About this task -> Nothing in the listing may be skipped; repeat it all exactly.

START Provided material

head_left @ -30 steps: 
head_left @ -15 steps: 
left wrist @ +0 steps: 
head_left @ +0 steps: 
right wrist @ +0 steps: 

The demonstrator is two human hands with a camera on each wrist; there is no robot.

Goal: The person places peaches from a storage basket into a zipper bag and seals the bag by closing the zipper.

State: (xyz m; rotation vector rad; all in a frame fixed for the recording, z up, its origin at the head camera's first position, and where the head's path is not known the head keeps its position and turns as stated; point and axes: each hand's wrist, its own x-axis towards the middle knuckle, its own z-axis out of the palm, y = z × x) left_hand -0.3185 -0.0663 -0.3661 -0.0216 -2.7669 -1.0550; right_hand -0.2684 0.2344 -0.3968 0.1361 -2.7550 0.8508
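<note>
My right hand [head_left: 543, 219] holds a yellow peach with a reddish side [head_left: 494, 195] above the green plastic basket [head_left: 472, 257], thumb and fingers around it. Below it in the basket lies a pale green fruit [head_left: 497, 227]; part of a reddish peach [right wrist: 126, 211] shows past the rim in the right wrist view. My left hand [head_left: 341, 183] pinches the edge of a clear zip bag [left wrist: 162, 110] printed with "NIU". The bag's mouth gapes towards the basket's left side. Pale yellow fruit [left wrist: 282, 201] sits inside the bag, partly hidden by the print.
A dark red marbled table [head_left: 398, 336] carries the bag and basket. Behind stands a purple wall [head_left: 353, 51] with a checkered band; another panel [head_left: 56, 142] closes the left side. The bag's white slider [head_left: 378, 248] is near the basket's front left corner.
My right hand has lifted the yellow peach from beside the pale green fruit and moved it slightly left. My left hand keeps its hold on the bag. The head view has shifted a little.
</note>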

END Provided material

Your response ->
head_left @ -30 steps: 
head_left @ -15 steps: 
left wrist @ +0 steps: 
head_left @ +0 steps: 
right wrist @ +0 steps: 

The demonstrator is two human hands with a camera on each wrist; there is no robot.

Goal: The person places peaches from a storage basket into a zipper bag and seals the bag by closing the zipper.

State: (xyz m; rotation vector rad; all in a frame fixed for the recording, z up, its origin at the head camera's first position, and where the head's path is not known the head keeps its position and turns as stated; point and axes: each hand's wrist, its own x-axis towards the middle knuckle, its own z-axis out of the palm, y = z × x) left_hand -0.3185 -0.0663 -0.3661 -0.0216 -2.7669 -1.0550; right_hand -0.2684 0.2344 -0.3968 0.1361 -2.7550 0.8508
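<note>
My right hand [head_left: 543, 219] holds a yellow peach with a reddish side [head_left: 494, 195] above the green plastic basket [head_left: 472, 257], thumb and fingers around it. Below it in the basket lies a pale green fruit [head_left: 497, 227]; part of a reddish peach [right wrist: 126, 211] shows past the rim in the right wrist view. My left hand [head_left: 341, 183] pinches the edge of a clear zip bag [left wrist: 162, 110] printed with "NIU". The bag's mouth gapes towards the basket's left side. Pale yellow fruit [left wrist: 282, 201] sits inside the bag, partly hidden by the print.
A dark red marbled table [head_left: 398, 336] carries the bag and basket. Behind stands a purple wall [head_left: 353, 51] with a checkered band; another panel [head_left: 56, 142] closes the left side. The bag's white slider [head_left: 378, 248] is near the basket's front left corner.
My right hand has lifted the yellow peach from beside the pale green fruit and moved it slightly left. My left hand keeps its hold on the bag. The head view has shifted a little.
</note>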

The answer contains nothing further.